In our lead essay, Council on Foreign Relations president emeritus and Democracy editorial advisory committee member Leslie H. Gelb takes note of the neocon attempt, led by Robert Kagan, to seduce Hillary Clinton to join the club. To Gelb’s dismay, Clinton shows a few disquieting signs of being willing to be seduced. So he steps in to remind Clinton and all of us of how wrong Kagan has been about so many things—and, more importantly, to suggest the kind of foreign-policy path, rooted in the Truman tradition, that Clinton, Barack Obama, and the Democrats should be following instead.
In May 2014, the left-wing historian Gabriel Kolko died. His book The Triumph of Conservatism was a touchstone for two generations of students of history on the liberal left, and his passing made us think that the time was right for an assessment of the New Left historians of the 1960s, whose impact on the writing of history—and in turn, on the way all of us who read and care about politics think of history—was so profound.
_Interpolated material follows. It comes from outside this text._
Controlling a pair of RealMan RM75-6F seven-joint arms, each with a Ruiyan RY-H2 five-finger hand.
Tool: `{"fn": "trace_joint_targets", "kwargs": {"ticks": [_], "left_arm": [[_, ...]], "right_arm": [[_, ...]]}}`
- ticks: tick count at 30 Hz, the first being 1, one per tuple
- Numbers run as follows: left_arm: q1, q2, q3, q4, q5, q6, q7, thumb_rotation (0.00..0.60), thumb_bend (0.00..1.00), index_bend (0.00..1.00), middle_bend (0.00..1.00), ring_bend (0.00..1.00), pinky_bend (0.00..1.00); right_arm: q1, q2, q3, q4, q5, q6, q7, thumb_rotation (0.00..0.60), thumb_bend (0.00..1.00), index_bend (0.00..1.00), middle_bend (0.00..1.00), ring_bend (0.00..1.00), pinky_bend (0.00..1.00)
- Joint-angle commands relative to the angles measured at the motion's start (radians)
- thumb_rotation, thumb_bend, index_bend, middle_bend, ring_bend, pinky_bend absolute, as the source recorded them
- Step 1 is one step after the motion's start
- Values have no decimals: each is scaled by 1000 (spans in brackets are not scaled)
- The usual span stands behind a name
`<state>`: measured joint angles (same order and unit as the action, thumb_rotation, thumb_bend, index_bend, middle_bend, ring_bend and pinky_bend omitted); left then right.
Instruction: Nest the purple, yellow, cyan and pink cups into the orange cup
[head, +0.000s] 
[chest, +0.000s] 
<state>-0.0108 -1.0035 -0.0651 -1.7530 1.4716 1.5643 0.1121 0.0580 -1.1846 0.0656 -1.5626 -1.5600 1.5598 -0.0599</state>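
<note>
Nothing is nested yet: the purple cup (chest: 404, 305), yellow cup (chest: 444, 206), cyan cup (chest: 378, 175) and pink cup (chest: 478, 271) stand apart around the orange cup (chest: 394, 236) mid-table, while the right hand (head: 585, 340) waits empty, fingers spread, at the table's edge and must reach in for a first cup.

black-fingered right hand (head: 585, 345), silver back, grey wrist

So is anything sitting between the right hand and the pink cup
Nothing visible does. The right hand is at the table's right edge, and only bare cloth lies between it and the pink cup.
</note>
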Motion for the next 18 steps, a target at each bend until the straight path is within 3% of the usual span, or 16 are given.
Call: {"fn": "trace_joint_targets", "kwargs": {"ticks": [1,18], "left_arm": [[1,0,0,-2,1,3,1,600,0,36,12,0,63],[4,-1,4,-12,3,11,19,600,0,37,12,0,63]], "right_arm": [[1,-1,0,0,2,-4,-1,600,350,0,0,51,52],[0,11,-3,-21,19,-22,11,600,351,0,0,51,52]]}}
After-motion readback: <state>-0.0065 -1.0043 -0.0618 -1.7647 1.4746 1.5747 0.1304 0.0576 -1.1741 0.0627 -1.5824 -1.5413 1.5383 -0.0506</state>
They were the first generation to write history “from the bottom up” (a phrase coined by one of them), and their recognition of what they sometimes called “subaltern” groups has become widespread across liberalism and indeed to a great extent across society.
Rich Yeselson, who last wrote in these pages about the malign legacy of the Taft-Hartley Act, has produced a fascinating essay on the lives and times of Kolko and other key New Left historians, and on their legacy. Oddly, he rereads Triumph and finds it not nearly as compelling as he did 30 years ago; its flaws, he argues, reflect some larger flaws of the movement. But this is history any modern progressive should want to know.
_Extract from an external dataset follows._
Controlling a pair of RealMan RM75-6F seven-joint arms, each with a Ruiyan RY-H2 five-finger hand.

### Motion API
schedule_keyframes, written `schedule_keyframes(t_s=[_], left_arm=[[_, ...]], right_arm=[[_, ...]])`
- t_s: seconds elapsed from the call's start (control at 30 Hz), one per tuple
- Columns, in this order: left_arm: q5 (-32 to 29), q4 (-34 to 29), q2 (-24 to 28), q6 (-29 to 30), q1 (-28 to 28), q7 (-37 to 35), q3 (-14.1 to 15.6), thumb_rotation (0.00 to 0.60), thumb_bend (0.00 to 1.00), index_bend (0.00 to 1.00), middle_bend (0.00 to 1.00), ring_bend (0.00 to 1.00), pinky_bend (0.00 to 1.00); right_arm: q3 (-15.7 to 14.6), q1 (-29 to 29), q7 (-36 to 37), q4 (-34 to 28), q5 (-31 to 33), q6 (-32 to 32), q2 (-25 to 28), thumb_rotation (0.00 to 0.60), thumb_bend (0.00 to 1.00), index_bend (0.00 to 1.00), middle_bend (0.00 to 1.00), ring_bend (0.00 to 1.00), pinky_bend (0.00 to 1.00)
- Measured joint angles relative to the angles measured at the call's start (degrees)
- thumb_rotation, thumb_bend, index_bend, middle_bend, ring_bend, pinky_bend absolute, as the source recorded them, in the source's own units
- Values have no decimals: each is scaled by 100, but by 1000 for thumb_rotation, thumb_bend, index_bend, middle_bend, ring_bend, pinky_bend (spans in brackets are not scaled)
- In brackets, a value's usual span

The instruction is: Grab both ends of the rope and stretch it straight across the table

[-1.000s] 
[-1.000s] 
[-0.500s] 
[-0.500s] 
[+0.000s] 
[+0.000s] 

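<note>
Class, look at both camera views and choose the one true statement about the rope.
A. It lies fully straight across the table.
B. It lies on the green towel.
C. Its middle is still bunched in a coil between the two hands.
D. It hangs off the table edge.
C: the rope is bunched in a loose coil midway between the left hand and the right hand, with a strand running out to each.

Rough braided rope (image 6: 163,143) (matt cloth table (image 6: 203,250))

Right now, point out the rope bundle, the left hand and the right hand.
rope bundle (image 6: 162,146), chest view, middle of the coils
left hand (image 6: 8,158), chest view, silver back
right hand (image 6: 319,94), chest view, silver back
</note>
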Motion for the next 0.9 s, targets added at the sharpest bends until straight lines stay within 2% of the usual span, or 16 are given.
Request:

Our surveillance state is one of the most controversial topics of our era. Its harshest critics see an irredeemably neo-totalitarian apparatus, while other critics wonder if it isn’t possible to reform it and rein it in while still allowing it to perform its necessary functions. Margo Schlanger writes informatively on some reforms that are now being enacted to try to bring surveillance more in line with civil libertarian values, and she recommends further steps that could be taken. And finally in the feature well, Samuel Bagenstos brings attention to the crisis in how we care for those with intellectual and developmental disabilities—that is, rather well until they’re 22, and after that, well, good luck to them. He demonstrates how we can fix this.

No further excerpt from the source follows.